Neuron-specific expression of therapeutic proteins:: Evaluation of different cellular promoters in recombinant adenoviral vectors

In order to achieve neuron-restricted expression of antiapoptotic proteins, cellular promoters were investigated for their expression profiles in the context of adenoviral vectors. Both the synapsin 1 gene and the tubulin alpha1 gene promoters were strictly neuron specific in cocultures of primary neurons with their essential feeder cells. The neuron-specific enolase gene promoter exhibited only weak activity in cultured hippocampal neurons and was not neuron specific in preparations of cerebellar granule cells.

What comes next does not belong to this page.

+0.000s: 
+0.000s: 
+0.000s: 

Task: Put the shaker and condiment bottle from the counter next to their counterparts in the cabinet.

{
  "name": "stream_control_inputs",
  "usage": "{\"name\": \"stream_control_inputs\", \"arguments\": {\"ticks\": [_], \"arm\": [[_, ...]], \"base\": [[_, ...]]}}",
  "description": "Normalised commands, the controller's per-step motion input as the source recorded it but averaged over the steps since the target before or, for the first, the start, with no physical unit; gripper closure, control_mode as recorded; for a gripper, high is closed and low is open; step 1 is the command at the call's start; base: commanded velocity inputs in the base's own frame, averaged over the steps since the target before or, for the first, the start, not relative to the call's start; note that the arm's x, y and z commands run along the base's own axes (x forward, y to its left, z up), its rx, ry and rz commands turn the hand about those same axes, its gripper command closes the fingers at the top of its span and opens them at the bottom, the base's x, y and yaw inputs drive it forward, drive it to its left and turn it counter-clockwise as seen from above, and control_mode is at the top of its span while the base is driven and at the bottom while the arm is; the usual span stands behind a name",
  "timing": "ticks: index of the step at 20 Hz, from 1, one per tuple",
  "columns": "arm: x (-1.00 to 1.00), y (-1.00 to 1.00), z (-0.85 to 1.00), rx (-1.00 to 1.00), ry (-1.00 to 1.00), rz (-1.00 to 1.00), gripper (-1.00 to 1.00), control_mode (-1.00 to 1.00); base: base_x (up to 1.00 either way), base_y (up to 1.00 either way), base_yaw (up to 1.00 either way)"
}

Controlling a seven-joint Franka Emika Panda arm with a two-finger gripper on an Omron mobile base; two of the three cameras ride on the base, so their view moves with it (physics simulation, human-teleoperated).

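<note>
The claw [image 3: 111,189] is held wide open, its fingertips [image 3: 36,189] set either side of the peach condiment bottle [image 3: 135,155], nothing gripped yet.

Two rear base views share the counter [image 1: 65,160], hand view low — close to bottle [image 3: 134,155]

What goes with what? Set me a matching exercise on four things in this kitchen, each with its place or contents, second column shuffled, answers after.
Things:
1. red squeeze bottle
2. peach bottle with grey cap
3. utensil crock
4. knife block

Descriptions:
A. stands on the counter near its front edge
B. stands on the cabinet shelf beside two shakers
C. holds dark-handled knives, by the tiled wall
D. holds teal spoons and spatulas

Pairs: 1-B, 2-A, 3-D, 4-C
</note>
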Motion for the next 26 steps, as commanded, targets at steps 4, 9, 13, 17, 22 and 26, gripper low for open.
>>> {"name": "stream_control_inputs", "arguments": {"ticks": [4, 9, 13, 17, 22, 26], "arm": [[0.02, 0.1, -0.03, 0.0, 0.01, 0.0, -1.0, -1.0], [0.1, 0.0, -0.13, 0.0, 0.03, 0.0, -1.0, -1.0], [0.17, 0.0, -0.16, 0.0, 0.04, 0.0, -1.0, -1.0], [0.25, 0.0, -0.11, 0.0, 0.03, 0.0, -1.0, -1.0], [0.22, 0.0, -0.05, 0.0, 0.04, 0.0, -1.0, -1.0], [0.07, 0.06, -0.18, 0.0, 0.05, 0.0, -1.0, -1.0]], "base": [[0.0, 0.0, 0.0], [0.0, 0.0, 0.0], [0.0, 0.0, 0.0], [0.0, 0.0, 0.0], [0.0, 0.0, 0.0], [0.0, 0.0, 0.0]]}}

By attaining virtually 100% transduction efficiency we were able to generate "quasi-transgenic" primary neuron cultures using both differentiated and completely undifferentiated hippocampal neurons. In a functional assay, we used the synapsin promoter to evaluate the effect of Bcl-X-L, overexpression on potassium-withdrawal-induced apoptosis of cerebellar granule neurons. We found nearly complete inhibition of caspase-9 and -3 activation and apoptosis, indicating a major role for mitochondrial pathways in this paradigm of neuronal cell death. The excellent suitability of the synapsin promoter as a strong panneuronal promoter was further demonstrated by its restricted neuronal activity in various brain regions of adult rats in vivo.